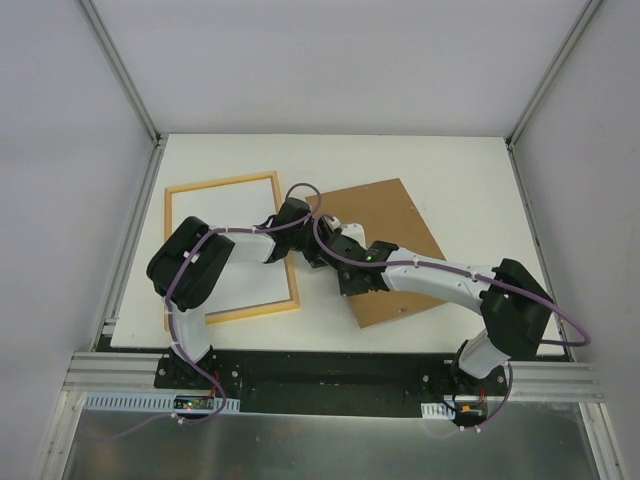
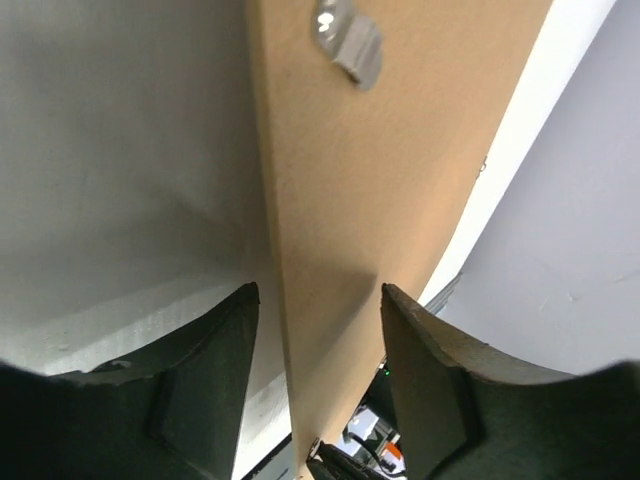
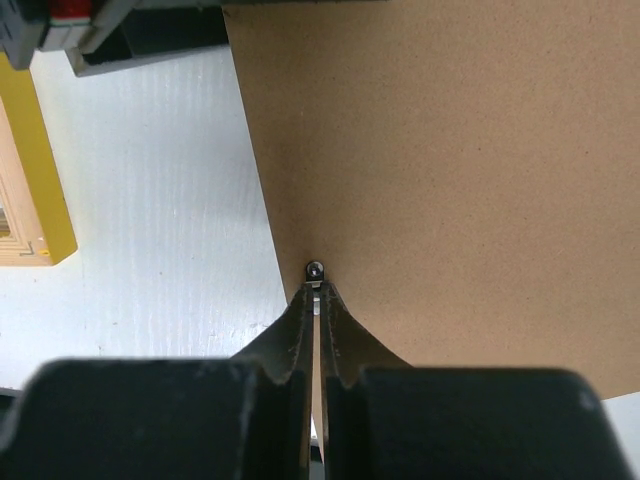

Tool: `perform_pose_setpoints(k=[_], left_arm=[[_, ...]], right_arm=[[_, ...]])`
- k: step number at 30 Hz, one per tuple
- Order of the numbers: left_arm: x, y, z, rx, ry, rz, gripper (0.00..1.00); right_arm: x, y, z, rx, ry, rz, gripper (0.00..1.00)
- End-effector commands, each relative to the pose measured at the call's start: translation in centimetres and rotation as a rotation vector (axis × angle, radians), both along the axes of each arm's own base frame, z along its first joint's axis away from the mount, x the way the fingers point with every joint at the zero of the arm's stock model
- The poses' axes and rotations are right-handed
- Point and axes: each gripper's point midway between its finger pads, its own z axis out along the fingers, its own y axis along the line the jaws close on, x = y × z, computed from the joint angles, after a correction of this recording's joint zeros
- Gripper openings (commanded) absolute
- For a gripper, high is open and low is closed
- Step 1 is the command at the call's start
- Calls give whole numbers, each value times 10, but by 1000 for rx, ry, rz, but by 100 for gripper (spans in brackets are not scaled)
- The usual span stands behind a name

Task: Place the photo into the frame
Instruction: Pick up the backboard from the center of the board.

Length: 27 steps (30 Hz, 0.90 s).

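The frame [image 1: 222, 183] lies back-up on the left of the table, its light wood side showing; its yellow edge [image 3: 40, 170] shows in the right wrist view. The area inside it is white; I cannot tell whether that is the photo's reverse or the table. The brown hardboard backing panel [image 1: 390, 225] lies to its right. My left gripper [image 1: 298, 215] is open and straddles the panel's left edge [image 2: 400, 150], near a metal clip [image 2: 348, 40]. My right gripper [image 1: 322, 255] is shut on a small metal tab [image 3: 316, 300] at the panel's edge [image 3: 450, 150].
The white table [image 1: 450, 160] is walled in by grey panels with metal posts at the back corners. Both arms cross over the middle, between frame and panel. A black base rail runs along the near edge.
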Motion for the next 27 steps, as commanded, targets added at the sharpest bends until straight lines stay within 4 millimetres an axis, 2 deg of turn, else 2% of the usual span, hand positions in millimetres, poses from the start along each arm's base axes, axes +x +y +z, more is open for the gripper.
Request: perform_pose_setpoints(k=[1,5,8,9,11,12,14,16,21,26,27], left_arm=[[7,-13,17,-72,-64,-22,47],[10,-19,22,-91,-78,-41,36],[11,-22,24,-106,-79,-54,21],[12,-24,26,-112,-80,-59,16],[14,-26,30,-122,-82,-71,3],[15,-27,31,-126,-83,-77,0],[18,-27,34,-126,-90,-82,0],[20,-28,40,-135,-101,-98,0],[34,-19,62,-163,-156,-144,0],[37,-1,93,-141,-240,-194,0],[37,4,99,-135,-247,-197,0]], right_arm=[[7,3,31,46,-54,3,1],[6,2,35,50,-58,18,1],[5,2,37,54,-56,42,3],[6,3,37,53,-52,53,13],[4,0,40,44,-54,67,44],[3,-1,43,49,-60,77,54],[3,-7,51,54,-83,84,69],[4,-18,65,51,-121,77,77],[15,-61,108,93,-223,11,83],[41,-114,124,161,-250,-103,86],[47,-119,128,188,-257,-111,87]])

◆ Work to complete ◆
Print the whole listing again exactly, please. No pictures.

◆ Exercise answer ◆
Tool: `perform_pose_setpoints(k=[_], left_arm=[[_, ...]], right_arm=[[_, ...]])`
- k: step number at 30 Hz, one per tuple
- Order of the numbers: left_arm: x, y, z, rx, ry, rz, gripper (0.00..1.00); right_arm: x, y, z, rx, ry, rz, gripper (0.00..1.00)
- End-effector commands, each relative to the pose measured at the call's start: translation in centimetres and rotation as a rotation vector (axis × angle, radians), both along the axes of each arm's own base frame, z along its first joint's axis away from the mount, x the way the fingers point with every joint at the zero of the arm's stock model
- The poses' axes and rotations are right-handed
- Point and axes: each gripper's point midway between its finger pads, its own z axis out along the fingers, its own y axis along the line the jaws close on, x = y × z, computed from the joint angles, after a correction of this recording's joint zeros
- Gripper openings (commanded) absolute
- For a gripper, high is open and low is closed
- Step 1 is the command at the call's start
- Calls give whole numbers, each value times 10, but by 1000 for rx, ry, rz, but by 100 for gripper (spans in brackets are not scaled)
- The usual span stands behind a name

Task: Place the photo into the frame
Instruction: Pick up the backboard from the center of the board.

Length: 27 steps (30 Hz, 0.90 s).

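The frame [image 1: 222, 183] lies back-up on the left of the table, its light wood side showing; its yellow edge [image 3: 40, 170] shows in the right wrist view. The area inside it is white; I cannot tell whether that is the photo's reverse or the table. The brown hardboard backing panel [image 1: 390, 225] lies to its right. My left gripper [image 1: 298, 215] is open and straddles the panel's left edge [image 2: 400, 150], near a metal clip [image 2: 348, 40]. My right gripper [image 1: 322, 255] is shut on a small metal tab [image 3: 316, 300] at the panel's edge [image 3: 450, 150].
The white table [image 1: 450, 160] is walled in by grey panels with metal posts at the back corners. Both arms cross over the middle, between frame and panel. A black base rail runs along the near edge.
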Motion for the next 27 steps, as commanded, targets added at the sharpest bends until straight lines stay within 4 millimetres an axis, 2 deg of turn, else 2% of the usual span, hand positions in millimetres, poses from the start along each arm's base axes, axes +x +y +z, more is open for the gripper.
Request: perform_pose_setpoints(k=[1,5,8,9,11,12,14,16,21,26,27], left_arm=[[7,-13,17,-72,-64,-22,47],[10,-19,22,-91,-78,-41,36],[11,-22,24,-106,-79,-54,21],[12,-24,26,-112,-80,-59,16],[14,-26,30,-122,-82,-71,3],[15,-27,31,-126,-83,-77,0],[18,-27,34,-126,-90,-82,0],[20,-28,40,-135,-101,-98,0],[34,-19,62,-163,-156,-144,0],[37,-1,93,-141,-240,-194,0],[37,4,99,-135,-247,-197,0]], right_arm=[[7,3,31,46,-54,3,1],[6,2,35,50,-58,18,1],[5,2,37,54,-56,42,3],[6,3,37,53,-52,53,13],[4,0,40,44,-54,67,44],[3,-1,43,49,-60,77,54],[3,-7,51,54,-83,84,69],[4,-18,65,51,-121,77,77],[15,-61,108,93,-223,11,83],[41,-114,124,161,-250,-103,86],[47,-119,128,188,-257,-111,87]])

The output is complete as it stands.